Those who sat through that cross-examination will never forget it. It is usual to describe such a spectacle as dramatic, and in a sense this spectacle was. It was, however, the drama not of the theatre, with its surprises and quick alternations, but of one of those gigantesque novels of Victor Hugo which depict some devoted wretch overwhelmed by the slow march of an unrelenting destiny. For two days Pigott saw closing round him, thread by thread and mesh by mesh, the net from which death was the sole escape. At first he was moderately glib and composed. But as the cross-examination proceeded the miserable man showed in the contortion of his features, in a brow dank with perspiration, in whitened face and trembling limb, the agony that oppressed him. It was a sight to awaken compassion even in those who had suffered most from his villainy. In his easiest moments Sir Charles Russell was sufficiently formidable. “A more frigid-looking man,” says his Irish biographer, “it had never been my fortune to behold.” His eyes were of the kind that take in everything and give out nothing; in one mood they seemed to search the very soul of his interlocutor, in another they were capable of the kind of ferocity that has the effect of physical shock. It is said that an unfortunate suitor lost his wits at the glare of Jeffreys, and those who had to do with Russell could find no great difficulty in believing the legend.

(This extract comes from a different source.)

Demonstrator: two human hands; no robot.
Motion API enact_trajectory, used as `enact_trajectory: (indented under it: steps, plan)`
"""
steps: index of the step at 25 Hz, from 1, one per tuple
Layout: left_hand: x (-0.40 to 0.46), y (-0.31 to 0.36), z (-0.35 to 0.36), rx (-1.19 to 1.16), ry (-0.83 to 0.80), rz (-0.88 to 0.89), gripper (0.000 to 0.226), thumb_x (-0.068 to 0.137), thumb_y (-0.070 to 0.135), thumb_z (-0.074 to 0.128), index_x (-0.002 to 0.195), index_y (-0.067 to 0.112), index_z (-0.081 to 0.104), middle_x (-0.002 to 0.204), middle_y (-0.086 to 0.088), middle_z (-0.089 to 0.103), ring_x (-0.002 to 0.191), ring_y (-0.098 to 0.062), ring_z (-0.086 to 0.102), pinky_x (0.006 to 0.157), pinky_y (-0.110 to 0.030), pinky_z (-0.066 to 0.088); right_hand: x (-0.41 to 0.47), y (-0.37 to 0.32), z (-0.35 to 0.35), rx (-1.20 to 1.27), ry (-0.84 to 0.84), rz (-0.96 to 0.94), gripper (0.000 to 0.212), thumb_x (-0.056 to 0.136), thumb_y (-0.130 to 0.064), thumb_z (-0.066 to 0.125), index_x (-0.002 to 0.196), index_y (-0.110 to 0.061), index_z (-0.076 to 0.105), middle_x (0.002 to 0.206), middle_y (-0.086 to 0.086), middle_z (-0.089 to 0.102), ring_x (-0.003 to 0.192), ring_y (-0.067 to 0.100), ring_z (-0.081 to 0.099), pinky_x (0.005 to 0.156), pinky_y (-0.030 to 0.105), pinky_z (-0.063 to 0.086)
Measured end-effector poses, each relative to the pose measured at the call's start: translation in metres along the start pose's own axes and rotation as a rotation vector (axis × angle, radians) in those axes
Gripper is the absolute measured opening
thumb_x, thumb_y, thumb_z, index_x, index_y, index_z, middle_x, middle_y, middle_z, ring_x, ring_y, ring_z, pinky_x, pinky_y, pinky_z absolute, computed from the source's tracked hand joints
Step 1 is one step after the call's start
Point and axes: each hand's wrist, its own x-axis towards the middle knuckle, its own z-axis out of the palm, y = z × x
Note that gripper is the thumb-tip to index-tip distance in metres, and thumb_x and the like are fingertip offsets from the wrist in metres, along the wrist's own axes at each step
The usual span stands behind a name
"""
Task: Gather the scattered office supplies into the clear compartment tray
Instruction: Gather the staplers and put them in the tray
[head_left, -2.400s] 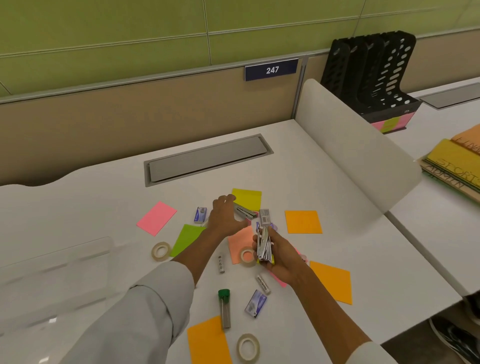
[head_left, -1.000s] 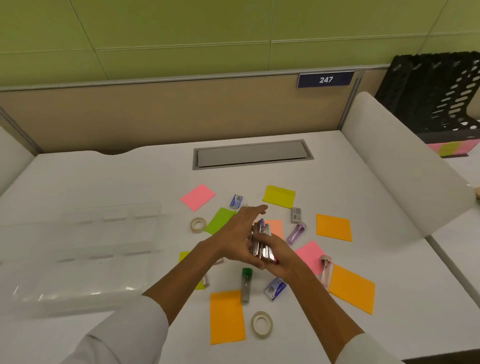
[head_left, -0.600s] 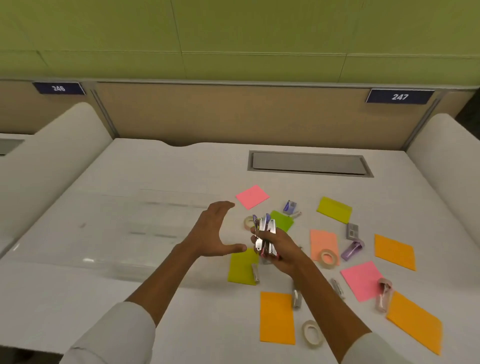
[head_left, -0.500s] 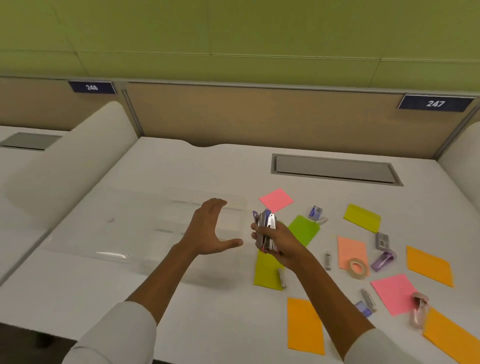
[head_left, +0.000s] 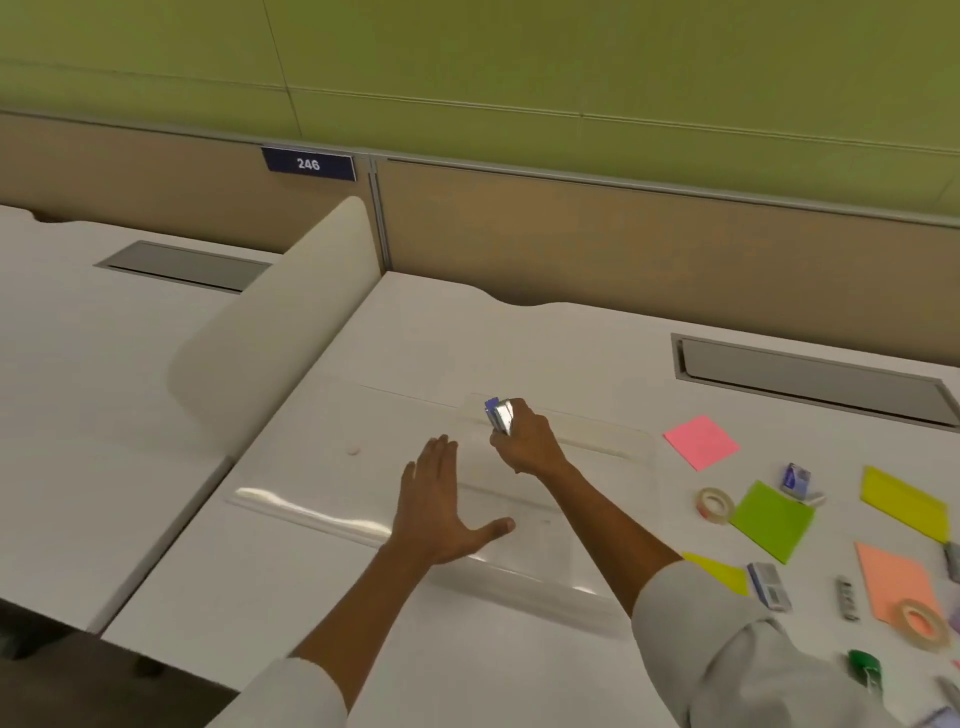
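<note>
The right hand (head_left: 524, 441) is curled around a bundle of small metal staplers (head_left: 500, 414) and holds it over the far part of the tray (head_left: 613, 519). The bundle stands nearly upright, its long axis pointing up and away from the wrist. The left hand (head_left: 441, 512) is flat, with straight fingers and the thumb spread, over the near middle of the tray, just beside the right hand and nearer to the person. I cannot tell if it presses the tray or only hovers.

The dividers are hard to see, so the exact compartment under the bundle is unclear. Probably the next move is straight down. The tray's far wall is just beyond the right hand. To the right of the right hand, paper notes (head_left: 701, 441) and tape rolls (head_left: 716, 504) lie on the desk (head_left: 467, 322).
</note>
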Motion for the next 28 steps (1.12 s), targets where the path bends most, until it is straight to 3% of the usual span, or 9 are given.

Not a few judges, fenced round with scarlet dignity, felt the terror of Russell’s manner, and as for the solicitors who brought him briefs, “the way he treated them,” says a contemporary, “won’t bear repeating.” Those who knew him best declared that his roughly imperious manner concealed a kind heart. But there was no cross-examiner at the Bar whose very personality was more likely to strike awe into the heart of a witness with something on his conscience. His strong features—there was something a little sinister in their expression, the effect, so far as I remember him, of a very decisive nose just a little out of the straight—could wear a positively terrifying expression; it was hard to say whether his voice was most deadly when it sank to a menacing whisper or when it boomed out in tones of thunder; but above all there was the sense almost of an elemental force, as resistless and unrelenting as the bog which engulfs the incautious traveller.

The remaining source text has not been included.